Implementation of attacks that are DoS in nature or attacks that could lead to subsequent DoS attacks are described below with other variants.

3.1 ARP poisoning

In ARP Poisoning, an attacker can exploit the ARP Cache and intercept network traffic between two computers in the network. For instance, to see all the traffic between host A and host B, the attacker begins by sending a malicious ARP ‘reply’ (for which there was no previous request) to host B, associating his computer’s MAC address with host A’s IP address. Now host B thinks the attacker’s computer is host A. Next, the attacker sends a malicious ARP reply to host A, associating his MAC address with host B’s IP address. Now host A thinks that the hacker’s computer is host B. Finally, the hacker turns on an operating system feature called IP forwarding. This feature enables the hacker’s machine to forward any network traffic it receives from host A to host B. Instead of enabling IP forwarding the attacker has the choice of drowning host B with any DoS attack, so that the communication actually happens between host A and attacker, whom A thinks to be host B (Nachreiner, 2003).

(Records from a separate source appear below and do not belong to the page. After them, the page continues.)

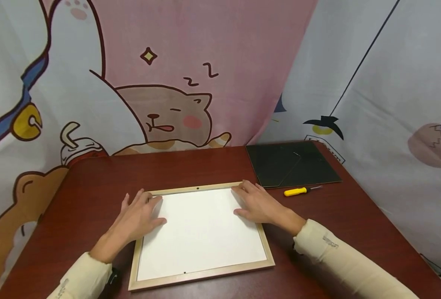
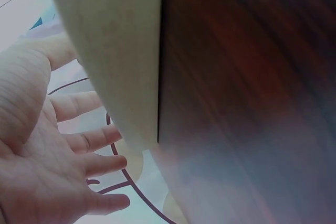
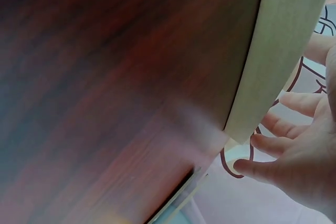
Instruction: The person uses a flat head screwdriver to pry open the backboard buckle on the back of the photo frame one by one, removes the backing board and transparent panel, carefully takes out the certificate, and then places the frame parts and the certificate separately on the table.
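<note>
A light wooden picture frame lies flat on the table, with a white sheet filling its inside. My left hand rests at the frame's far left corner, thumb over the sheet. At the far right corner is my right hand, its fingertips on the border and its thumb above the white surface. Both wrist views show the frame's side edge close up, with the fingers of the left hand and right hand spread and mostly straight beside it.
A black backing board lies at the table's back right. In front of it is a screwdriver with a yellow handle. The dark red table meets a cartoon-printed curtain behind and at the sides.
</note>
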Tool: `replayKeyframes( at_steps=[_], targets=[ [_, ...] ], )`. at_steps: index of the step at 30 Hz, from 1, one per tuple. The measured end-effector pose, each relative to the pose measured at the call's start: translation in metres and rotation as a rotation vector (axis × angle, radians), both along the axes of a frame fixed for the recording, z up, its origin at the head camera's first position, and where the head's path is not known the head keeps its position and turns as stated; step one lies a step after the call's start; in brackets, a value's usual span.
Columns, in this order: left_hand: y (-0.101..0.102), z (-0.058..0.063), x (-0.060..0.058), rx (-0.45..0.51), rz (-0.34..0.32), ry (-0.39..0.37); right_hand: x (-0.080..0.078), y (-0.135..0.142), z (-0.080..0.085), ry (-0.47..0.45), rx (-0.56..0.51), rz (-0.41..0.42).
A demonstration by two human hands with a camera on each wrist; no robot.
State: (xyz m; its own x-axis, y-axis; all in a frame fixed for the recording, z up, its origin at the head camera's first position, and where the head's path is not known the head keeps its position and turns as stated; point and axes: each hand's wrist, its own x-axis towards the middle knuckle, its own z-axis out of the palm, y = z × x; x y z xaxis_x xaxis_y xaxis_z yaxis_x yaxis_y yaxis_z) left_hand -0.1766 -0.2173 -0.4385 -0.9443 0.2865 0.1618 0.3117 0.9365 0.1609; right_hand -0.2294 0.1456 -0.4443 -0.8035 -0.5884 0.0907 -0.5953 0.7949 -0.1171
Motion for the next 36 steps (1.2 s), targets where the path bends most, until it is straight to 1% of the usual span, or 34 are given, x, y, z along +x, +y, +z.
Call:
replayKeyframes(
  at_steps=[9, 18, 29, 36],
  targets=[
    [-0.0015, -0.0023, -0.001, 0.027, -0.005, 0.007, -0.0033, -0.0005, -0.0017, -0.062, -0.043, -0.008],
    [-0.0022, -0.0059, -0.0034, 0.1, 0.026, -0.056, -0.0077, -0.0014, -0.0028, -0.156, -0.122, -0.036],
    [-0.0005, -0.0049, -0.0047, 0.16, 0.058, -0.102, -0.0089, -0.0019, -0.0023, -0.153, -0.103, -0.04],
    [0.0019, -0.0047, -0.0032, 0.188, 0.054, -0.086, -0.0085, -0.0015, -0.0029, -0.16, -0.099, -0.053]
  ],
)
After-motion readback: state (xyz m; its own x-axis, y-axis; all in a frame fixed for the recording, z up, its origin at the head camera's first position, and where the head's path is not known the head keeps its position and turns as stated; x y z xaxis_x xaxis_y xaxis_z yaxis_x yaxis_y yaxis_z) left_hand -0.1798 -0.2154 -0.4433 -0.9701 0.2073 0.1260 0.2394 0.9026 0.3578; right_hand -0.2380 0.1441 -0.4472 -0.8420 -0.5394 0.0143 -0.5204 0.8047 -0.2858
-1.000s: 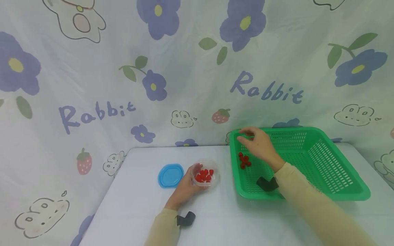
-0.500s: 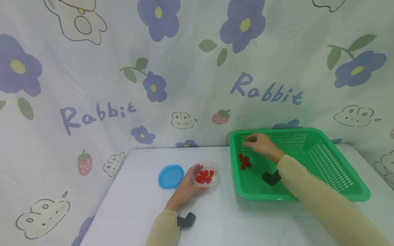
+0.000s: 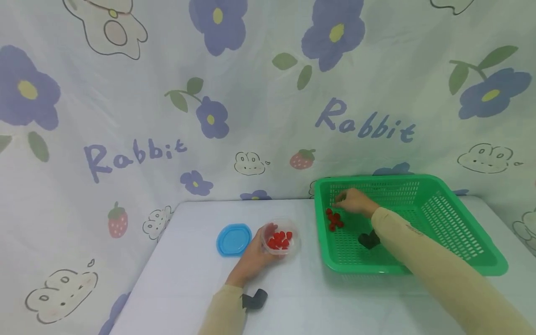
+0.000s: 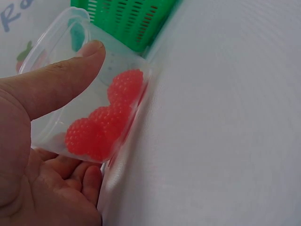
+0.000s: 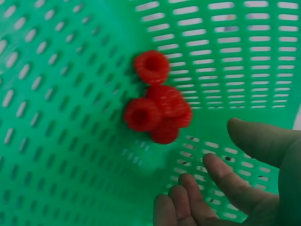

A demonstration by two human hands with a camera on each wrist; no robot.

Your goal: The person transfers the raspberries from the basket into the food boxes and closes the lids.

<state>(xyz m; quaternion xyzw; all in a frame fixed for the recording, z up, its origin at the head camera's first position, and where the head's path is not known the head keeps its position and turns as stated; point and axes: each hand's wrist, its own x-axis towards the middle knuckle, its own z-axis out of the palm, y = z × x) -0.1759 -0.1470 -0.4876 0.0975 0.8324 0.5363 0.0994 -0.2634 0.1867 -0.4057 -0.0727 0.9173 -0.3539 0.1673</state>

In order to perform ARP poisoning, two desktop computers and one laptop were used as shown in Figure 2. The two desktop computers acted as the victims while the laptop acted as the attacker. The attacker laptop was equipped with the Ethereal packet capturing software (ES, 2005) and an ARP poisoning software known as Cain and Abel (CAAS, 2005). Host A sent continuous ICMP packets to the host B by pinging it. It was observed in the Ethereal software on the attacker’s machine that the ICMP packets were sent only between host A and the attacker, even though host A sent it to host B. In Cain and Abel, it was observed that attacker could monitor the ICMP packets sent between those two computers. It showed that the sender has been fooled to send ICMP packets to the attacker, which has a different set of MAC and IP address.

Figure 2 Implementation of ARP poisoning

Detailed DoS attacks in wireless networks and countermeasures 161

3.2 MAC spoofing In MAC spoofing, the attacker would change the manufacturer-assigned MAC address of a wireless adapter to the MAC address he wants to spoof. Mac Makeup (MMS, 2005) was the software we used to perform MAC spoofing. Figure 3 shows how an attacker can enter the MAC address to spoof and press Change button to change the original MAC address. Later by pressing Remove button the original MAC address can be restored. An attacker can learn the MAC address of the valid user by capturing wireless packets using any packet capturing software like Packetyser, LinkFerret or Ethereal by passively or actively observing the traffic. It was observed that upon successful MAC spoofing besides the spoofed MAC address, the IP address assigned to the attacker’s computer was identical to the IP address of the victim computer, whose MAC address was being spoofed. In order to access the wireless network, the attacker had to perform DoS attack to disconnect the target computer from its wireless connection.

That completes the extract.